We show that acquired parameters from the Gaussian model enable us to define a set of optimal nonlinearities.
Our numerical results validate that the optimized nonlinearities achieve better generalization performance than widely-used nonlinear functions such as ReLU.
- Score: 0.9790236766474201
- License: http://arxiv.org/licenses/nonexclusive-distrib/1.0/
- Abstract: Random feature model with a nonlinear activation function has been shown to
perform asymptotically equivalent to a Gaussian model in terms of training and
generalization errors. Analysis of the equivalent model reveals an important
yet not fully understood role played by the activation function. To address
this issue, we study the "parameters" of the equivalent model to achieve
improved generalization performance for a given supervised learning problem. We
show that acquired parameters from the Gaussian model enable us to define a set
of optimal nonlinearities. We provide two example classes from this set, e.g.,
second-order polynomial and piecewise linear functions. These functions are
optimized to improve generalization performance regardless of the actual form.

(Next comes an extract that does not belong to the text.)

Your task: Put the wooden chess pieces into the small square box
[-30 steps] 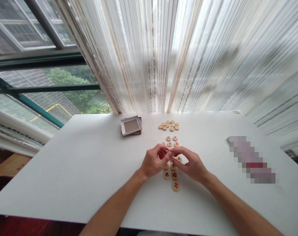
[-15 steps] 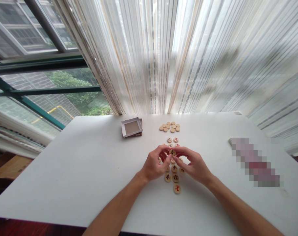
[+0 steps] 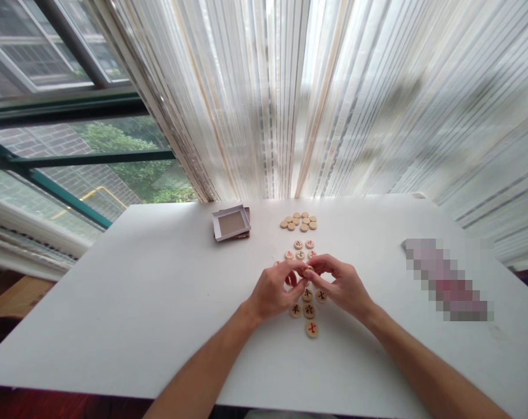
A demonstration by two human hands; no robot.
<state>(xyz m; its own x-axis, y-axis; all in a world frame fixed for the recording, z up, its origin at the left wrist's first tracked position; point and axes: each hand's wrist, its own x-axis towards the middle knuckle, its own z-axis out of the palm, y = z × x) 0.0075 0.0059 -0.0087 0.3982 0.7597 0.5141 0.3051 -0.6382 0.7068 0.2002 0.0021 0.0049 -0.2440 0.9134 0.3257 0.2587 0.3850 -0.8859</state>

We experiment with regression and classification problems, including synthetic
and real (e.g., CIFAR10) data. Our numerical results validate that the
optimized nonlinearities achieve better generalization performance than
widely-used nonlinear functions such as ReLU. Furthermore, we illustrate that
the proposed nonlinearities also mitigate the so-called double descent
phenomenon, which is known as the non-monotonic generalization performance
regarding the sample size and the model size.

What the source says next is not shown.